> **What you need to do**
Start at the line in the entries below that contains "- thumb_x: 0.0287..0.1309", stop at the line that contains "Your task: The", and output exactly the lines in that span, both ends included.

> **Dataset excerpts**
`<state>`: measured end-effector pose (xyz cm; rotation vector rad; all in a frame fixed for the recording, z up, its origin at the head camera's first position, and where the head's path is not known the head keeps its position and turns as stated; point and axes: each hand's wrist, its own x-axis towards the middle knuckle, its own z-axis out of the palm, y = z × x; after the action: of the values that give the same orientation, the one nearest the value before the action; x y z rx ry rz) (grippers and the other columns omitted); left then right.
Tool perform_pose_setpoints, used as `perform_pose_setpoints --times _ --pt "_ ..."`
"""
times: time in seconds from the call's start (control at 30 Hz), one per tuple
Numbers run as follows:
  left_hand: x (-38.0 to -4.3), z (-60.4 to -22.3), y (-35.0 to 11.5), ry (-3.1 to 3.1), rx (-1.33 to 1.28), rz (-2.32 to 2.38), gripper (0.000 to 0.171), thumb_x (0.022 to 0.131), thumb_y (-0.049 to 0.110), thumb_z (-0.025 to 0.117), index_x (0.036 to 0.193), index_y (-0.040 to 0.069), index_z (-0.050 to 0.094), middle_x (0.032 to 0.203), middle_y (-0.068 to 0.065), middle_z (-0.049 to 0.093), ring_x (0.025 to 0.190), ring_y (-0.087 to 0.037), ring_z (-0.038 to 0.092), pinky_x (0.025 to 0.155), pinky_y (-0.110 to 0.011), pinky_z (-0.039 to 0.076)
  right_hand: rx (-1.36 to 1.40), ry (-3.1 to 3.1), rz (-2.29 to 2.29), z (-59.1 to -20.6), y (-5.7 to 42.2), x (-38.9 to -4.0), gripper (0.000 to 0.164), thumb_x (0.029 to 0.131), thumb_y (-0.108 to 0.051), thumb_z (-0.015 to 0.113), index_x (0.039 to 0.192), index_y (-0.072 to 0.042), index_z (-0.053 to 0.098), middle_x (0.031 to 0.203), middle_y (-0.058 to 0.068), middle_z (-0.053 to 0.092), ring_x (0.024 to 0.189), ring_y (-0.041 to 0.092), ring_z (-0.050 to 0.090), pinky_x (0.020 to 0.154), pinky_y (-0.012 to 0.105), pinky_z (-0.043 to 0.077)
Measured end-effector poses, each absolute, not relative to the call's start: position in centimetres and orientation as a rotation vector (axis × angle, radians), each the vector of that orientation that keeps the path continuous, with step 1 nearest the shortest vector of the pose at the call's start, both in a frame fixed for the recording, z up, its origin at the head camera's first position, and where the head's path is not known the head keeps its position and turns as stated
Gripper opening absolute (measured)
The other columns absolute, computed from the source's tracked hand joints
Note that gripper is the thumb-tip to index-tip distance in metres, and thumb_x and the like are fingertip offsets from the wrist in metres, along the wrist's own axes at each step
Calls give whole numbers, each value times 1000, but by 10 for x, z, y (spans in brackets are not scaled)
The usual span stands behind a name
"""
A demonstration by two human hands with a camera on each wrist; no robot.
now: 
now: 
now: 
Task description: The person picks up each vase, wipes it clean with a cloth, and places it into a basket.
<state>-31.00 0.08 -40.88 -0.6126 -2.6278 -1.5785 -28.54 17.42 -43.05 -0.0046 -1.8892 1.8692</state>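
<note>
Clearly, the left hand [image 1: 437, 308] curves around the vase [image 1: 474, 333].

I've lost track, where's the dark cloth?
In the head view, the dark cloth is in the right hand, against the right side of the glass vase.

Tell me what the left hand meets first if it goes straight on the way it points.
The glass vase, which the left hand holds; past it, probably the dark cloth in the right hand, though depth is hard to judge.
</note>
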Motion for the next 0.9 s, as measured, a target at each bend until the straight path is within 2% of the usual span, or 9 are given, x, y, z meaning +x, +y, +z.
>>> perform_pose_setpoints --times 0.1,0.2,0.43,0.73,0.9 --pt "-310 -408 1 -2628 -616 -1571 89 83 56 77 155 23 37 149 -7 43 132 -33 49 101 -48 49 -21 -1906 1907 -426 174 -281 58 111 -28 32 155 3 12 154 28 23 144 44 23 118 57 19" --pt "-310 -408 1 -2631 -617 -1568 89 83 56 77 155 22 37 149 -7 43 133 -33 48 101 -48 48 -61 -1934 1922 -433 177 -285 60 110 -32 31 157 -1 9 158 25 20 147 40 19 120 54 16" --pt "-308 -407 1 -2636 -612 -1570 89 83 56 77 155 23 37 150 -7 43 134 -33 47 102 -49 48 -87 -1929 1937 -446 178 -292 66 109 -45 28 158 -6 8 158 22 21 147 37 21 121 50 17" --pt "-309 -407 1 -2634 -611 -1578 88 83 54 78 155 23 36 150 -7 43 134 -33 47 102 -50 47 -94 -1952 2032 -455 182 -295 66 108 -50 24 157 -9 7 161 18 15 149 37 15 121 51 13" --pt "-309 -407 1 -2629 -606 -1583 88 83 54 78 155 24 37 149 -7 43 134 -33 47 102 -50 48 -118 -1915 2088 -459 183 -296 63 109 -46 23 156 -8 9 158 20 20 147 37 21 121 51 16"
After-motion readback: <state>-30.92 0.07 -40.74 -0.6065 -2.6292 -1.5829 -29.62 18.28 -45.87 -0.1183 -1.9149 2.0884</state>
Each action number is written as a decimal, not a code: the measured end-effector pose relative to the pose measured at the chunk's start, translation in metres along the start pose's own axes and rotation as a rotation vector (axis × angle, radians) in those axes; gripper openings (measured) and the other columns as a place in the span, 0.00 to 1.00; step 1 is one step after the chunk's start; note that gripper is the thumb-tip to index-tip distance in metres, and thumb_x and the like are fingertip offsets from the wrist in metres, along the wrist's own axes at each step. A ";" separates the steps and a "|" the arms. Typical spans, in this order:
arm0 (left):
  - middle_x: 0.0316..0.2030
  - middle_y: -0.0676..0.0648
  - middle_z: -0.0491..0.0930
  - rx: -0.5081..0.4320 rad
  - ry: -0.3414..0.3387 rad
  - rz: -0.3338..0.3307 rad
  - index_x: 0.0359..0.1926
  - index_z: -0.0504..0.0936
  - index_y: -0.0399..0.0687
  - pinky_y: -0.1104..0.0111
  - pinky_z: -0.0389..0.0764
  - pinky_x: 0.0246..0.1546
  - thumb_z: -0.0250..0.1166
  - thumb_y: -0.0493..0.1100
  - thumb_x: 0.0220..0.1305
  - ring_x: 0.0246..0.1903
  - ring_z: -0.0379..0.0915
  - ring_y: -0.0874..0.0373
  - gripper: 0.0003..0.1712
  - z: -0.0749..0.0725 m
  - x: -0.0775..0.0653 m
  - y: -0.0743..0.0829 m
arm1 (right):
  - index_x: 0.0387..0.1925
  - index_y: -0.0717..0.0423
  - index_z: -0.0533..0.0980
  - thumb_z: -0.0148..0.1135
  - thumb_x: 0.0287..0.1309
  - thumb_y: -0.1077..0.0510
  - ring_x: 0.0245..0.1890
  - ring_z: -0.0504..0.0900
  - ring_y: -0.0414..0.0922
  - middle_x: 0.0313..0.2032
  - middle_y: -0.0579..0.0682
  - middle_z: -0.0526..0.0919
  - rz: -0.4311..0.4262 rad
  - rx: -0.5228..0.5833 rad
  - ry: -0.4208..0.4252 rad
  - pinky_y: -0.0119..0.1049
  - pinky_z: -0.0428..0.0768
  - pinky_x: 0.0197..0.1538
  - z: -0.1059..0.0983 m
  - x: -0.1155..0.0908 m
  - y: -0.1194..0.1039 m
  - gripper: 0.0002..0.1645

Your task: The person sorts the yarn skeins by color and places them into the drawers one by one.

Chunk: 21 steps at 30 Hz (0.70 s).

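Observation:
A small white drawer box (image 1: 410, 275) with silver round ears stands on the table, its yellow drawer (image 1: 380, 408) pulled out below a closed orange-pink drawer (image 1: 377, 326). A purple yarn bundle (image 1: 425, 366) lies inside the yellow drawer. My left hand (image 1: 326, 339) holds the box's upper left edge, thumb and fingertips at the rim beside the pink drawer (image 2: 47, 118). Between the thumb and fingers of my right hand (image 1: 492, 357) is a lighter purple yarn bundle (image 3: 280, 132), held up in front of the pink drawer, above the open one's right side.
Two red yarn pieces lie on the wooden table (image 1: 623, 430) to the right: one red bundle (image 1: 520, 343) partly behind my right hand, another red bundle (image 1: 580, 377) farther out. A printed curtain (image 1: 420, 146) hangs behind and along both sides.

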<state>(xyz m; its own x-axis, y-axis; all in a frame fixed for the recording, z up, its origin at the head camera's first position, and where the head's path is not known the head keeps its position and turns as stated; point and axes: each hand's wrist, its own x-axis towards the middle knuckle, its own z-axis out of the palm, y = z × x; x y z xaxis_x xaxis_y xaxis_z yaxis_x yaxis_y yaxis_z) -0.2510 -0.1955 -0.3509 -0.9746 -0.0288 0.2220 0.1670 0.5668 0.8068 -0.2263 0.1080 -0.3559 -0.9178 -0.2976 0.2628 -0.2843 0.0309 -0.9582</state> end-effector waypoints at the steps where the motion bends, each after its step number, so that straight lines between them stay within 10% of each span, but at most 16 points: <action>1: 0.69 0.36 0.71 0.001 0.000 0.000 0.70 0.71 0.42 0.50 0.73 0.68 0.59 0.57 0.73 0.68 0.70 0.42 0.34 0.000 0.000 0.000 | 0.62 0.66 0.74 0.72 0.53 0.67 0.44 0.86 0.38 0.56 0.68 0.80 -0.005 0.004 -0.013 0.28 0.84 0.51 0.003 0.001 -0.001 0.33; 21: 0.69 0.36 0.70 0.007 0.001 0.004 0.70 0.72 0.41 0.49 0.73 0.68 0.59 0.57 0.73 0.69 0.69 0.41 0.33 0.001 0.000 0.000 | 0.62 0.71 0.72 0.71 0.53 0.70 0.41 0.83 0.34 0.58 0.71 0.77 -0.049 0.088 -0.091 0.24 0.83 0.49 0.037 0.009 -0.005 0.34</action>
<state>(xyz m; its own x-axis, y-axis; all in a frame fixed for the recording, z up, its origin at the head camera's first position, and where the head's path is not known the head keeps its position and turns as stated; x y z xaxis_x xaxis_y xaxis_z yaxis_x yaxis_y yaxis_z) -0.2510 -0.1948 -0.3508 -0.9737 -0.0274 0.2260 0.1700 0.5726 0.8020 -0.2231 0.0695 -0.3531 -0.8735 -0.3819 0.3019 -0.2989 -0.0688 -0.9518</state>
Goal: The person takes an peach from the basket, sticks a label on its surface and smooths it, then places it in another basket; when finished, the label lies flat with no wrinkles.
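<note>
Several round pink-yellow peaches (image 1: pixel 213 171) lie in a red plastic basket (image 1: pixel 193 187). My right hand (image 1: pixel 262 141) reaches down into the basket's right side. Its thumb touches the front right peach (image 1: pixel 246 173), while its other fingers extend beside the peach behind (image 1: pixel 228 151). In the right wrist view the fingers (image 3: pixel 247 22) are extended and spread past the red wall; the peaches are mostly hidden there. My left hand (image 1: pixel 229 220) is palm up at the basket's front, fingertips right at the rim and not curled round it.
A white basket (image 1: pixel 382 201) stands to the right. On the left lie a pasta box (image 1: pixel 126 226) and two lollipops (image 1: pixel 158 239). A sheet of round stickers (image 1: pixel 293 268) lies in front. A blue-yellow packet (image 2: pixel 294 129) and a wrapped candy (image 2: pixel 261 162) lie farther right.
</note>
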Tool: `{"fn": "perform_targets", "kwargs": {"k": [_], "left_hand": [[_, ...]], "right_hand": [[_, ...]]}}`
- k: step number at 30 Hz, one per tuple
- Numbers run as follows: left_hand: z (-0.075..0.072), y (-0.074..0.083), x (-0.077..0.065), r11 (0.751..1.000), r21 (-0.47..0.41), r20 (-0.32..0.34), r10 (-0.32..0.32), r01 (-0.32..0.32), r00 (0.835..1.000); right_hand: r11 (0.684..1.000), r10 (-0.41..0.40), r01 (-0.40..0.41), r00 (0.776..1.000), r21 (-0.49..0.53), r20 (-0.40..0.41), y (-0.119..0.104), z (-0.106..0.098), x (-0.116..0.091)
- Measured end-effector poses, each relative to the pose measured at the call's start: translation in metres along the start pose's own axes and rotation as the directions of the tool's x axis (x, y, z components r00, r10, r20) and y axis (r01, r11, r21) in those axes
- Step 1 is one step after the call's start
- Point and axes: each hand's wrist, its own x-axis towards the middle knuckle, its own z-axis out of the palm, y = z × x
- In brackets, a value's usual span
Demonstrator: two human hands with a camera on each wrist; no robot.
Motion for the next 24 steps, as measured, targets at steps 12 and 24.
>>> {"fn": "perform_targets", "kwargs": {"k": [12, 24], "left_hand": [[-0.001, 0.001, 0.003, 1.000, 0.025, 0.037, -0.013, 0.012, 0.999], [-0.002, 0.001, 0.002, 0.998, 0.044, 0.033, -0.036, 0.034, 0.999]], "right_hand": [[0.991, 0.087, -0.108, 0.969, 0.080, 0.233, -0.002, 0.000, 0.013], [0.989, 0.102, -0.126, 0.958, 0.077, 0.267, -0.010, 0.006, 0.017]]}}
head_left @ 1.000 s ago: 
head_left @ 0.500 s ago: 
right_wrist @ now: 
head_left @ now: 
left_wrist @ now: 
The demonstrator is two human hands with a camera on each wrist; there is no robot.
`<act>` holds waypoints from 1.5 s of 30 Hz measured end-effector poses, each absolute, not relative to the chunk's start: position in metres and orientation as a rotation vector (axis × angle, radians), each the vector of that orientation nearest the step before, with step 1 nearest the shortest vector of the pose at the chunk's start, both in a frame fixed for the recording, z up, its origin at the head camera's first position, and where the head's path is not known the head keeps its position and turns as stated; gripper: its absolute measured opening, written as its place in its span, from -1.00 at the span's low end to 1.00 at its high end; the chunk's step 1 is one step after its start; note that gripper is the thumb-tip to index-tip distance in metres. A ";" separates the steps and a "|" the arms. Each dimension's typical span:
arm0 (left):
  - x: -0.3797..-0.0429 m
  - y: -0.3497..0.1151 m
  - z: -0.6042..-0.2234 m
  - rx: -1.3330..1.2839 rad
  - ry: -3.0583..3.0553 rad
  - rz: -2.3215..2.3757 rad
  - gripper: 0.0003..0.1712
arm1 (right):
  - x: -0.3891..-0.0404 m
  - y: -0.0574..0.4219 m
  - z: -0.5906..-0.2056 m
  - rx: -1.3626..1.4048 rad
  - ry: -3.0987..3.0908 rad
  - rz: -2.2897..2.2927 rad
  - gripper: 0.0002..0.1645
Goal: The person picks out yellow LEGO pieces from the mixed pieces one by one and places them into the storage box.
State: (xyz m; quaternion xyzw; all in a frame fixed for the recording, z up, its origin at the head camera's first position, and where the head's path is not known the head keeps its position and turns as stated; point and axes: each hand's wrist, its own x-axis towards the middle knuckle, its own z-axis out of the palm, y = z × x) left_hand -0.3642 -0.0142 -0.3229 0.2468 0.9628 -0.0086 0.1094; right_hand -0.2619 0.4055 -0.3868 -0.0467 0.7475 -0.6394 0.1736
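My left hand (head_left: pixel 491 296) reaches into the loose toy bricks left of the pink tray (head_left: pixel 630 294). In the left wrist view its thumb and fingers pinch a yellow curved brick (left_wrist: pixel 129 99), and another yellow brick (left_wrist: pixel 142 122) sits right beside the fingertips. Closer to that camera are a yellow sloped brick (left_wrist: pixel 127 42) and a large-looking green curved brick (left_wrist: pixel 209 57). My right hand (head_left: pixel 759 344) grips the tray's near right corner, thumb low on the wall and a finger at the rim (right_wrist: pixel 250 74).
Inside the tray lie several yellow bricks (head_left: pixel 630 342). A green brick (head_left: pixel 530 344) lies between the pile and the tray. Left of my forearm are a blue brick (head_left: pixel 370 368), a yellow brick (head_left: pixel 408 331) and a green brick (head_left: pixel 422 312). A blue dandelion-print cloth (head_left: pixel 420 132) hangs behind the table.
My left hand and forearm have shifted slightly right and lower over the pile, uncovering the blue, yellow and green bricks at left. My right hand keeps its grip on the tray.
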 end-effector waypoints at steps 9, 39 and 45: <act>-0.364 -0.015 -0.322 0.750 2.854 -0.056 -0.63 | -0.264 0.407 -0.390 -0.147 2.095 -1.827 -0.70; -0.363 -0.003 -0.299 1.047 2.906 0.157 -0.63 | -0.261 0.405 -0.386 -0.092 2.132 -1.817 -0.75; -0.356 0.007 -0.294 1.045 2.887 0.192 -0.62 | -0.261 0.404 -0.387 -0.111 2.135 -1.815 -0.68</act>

> **Answer to the exercise**
  - thumb_x: 0.0287..0.1309
  - thumb_y: -0.1077..0.0510
  - ring_x: 0.0245..0.1890
  - ring_z: -0.0504..0.0900
  - ring_y: -0.0414..0.0922
  - middle_x: 0.0313..0.2032
  - middle_y: -0.0579..0.0682
  - middle_z: -0.0526..0.0919
  - rz: -0.4311..0.4262 rad
  - rx: -0.5228..0.5833 rad
  - ry: -0.4208..0.4252 rad
  - pinky_y: -0.0119..0.1049
  - pinky_z: -0.0428..0.0768
  - pinky_x: 0.0197..0.1538
  - z: -0.1059..0.0983 m
  - x: -0.1155..0.0908 m
  - y: -0.1194..0.1039 m
  - gripper: 0.0002..0.1645

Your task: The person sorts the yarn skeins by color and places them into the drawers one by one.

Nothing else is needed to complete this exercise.